On May 10, 2005, the Company’s Board of Directors, upon the recommendation of the Compensation Committee, approved a new compensation plan for its non-employee directors, effective July 1, 2005. Under the new plan, each non-employee director of the Company will be entitled to receive cash remuneration as follows: non-employee directors will receive an annual retainer of $12,000 ($22,000 for the Chair of the Audit Committee, $16,000 for the Chair of the Compensation Committee and $13,000 for the Chair of the Nominating and Corporate Governance Committee), paid in quarterly installments, in addition to a fee of $1,000 for each Board meeting attended in person and $250 for participation in a telephonic Board meeting.
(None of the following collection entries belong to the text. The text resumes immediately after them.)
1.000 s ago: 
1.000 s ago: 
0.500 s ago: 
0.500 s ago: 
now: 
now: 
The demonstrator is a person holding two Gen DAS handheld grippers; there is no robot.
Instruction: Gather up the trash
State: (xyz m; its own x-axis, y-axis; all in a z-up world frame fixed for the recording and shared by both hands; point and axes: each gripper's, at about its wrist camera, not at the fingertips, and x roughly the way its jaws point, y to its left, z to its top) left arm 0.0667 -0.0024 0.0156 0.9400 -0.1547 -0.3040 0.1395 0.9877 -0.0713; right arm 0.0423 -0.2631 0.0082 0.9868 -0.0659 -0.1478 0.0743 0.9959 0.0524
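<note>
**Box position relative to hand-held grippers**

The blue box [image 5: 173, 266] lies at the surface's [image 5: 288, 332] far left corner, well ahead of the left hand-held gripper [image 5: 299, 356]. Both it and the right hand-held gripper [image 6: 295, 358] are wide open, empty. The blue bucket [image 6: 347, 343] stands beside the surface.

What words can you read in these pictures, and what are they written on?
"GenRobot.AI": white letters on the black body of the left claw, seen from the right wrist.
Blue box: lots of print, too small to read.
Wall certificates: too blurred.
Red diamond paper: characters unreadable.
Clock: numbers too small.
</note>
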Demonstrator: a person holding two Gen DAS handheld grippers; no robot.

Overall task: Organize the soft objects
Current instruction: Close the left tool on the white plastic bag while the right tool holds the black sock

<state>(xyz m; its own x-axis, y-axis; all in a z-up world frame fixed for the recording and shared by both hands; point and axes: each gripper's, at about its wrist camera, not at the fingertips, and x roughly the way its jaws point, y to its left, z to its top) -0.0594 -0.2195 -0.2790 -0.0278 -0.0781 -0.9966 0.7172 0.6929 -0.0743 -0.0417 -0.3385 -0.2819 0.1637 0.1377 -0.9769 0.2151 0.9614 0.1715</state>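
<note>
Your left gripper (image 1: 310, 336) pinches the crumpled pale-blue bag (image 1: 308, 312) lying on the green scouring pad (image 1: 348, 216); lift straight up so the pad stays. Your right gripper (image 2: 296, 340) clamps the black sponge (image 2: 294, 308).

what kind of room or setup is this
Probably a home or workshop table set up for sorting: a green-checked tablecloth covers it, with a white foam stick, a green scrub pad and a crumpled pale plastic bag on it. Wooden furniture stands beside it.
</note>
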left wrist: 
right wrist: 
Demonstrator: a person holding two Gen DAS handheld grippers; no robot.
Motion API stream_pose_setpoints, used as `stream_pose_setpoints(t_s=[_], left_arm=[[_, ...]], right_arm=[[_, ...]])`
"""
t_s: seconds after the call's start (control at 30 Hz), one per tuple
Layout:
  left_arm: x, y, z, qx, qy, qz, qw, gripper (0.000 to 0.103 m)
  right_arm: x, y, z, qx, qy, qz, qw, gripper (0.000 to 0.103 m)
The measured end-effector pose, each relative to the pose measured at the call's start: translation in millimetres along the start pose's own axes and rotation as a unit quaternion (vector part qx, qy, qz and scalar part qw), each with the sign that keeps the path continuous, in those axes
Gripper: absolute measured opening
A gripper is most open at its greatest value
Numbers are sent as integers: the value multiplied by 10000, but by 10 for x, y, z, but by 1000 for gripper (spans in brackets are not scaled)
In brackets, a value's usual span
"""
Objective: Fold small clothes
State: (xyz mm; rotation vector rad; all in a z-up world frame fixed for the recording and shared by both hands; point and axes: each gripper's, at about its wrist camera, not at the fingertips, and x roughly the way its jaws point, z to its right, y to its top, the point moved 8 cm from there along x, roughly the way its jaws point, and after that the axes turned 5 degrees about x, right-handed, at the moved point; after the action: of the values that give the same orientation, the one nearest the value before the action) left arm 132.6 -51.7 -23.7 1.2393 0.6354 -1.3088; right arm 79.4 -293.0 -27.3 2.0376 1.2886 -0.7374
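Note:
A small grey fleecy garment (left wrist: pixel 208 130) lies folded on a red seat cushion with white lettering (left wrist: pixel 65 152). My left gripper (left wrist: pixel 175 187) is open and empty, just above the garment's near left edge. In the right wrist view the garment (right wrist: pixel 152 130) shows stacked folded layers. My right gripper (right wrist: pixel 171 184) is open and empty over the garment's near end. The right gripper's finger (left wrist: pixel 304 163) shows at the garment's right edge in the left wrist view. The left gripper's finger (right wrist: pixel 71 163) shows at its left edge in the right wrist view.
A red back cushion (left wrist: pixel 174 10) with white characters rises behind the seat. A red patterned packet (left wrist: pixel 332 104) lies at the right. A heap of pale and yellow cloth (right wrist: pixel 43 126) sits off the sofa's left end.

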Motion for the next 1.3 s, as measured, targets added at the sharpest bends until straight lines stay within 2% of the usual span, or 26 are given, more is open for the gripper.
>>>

Non-employee Board committee members will also receive $500 for each committee meeting attended in person and $250 for participating in each telephonic committee meeting. The Company anticipates that director compensation will consist of an additional equity component to be determined at a later date.
Item 5.02. | Departure of Directors or Principal Officers; Election of Directors; Appointment of Principal Officers |
On May 10, 2005, the Company’s Board of Directors appointed Clayton W. Lewis, 45, as President of the Company, effective immediately. Ian Morris, who previously held the position of President in addition to the position of Chief Executive Officer, will continue to serve as the Company’s Chief Executive Officer and a member of the Board of Directors. Mr. Lewis will also continue to serve as the Company’s Chief Operating Officer, a position he has held since September 2004. Prior to joining the Company, Mr. Lewis served in a variety of positions at Onvia.com, including serving as its President and Chief Operating Officer from December 2001 to September 2004, Vice President of Marketing from August 2000 to December 2001, Vice President of Business Affiliations from July 1999 to July 2000 and Director of Business Development from March 1999 to June 1999.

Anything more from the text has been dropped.